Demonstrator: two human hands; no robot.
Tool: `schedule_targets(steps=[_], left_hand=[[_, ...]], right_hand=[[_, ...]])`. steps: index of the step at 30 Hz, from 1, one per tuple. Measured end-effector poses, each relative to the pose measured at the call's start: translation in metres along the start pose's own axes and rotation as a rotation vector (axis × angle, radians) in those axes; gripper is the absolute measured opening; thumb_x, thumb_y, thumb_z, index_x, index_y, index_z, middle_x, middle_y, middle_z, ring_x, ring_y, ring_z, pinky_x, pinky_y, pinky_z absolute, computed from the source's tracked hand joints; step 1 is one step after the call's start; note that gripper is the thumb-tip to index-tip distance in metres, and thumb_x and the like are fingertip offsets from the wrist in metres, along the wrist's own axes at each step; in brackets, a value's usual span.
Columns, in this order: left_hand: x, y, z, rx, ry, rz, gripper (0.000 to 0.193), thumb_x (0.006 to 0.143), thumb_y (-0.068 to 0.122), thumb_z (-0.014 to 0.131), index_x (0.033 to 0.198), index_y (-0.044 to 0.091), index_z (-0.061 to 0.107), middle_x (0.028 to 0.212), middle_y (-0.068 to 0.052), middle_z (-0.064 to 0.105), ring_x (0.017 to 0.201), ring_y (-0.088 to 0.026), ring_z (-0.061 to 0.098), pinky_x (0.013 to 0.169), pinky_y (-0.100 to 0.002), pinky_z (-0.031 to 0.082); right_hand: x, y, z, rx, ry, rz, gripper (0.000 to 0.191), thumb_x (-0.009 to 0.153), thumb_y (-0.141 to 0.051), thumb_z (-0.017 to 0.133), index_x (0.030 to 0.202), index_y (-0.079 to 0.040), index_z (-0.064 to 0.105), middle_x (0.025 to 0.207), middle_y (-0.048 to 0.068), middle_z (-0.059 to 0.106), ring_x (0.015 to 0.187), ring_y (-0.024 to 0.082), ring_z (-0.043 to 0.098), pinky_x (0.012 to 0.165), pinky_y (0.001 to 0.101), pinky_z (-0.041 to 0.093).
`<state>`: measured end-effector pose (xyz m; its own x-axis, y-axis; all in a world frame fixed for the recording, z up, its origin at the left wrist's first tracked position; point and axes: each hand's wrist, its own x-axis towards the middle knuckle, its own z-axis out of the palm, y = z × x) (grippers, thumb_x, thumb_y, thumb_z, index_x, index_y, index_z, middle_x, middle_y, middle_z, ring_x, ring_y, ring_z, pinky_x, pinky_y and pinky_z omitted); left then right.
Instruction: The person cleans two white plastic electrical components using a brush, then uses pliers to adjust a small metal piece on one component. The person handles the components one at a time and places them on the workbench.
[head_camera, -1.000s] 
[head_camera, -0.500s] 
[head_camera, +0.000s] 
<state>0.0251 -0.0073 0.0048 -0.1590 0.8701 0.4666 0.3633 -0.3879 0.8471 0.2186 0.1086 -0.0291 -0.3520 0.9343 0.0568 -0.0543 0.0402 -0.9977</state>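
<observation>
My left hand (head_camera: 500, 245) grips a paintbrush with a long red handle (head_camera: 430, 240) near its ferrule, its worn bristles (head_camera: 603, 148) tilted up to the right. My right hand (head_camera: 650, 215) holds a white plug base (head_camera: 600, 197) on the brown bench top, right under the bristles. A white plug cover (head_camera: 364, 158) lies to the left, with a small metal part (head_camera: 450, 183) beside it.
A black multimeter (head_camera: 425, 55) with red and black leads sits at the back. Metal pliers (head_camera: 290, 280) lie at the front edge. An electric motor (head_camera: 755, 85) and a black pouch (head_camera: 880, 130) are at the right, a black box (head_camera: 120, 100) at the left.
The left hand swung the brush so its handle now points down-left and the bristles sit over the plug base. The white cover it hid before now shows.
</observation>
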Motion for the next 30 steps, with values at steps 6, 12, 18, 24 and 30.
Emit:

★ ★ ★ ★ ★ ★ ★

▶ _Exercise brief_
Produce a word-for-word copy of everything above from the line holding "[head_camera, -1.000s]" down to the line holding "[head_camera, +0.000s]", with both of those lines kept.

▶ _Your response_
[head_camera, -1.000s] 
[head_camera, -0.500s] 
[head_camera, +0.000s] 

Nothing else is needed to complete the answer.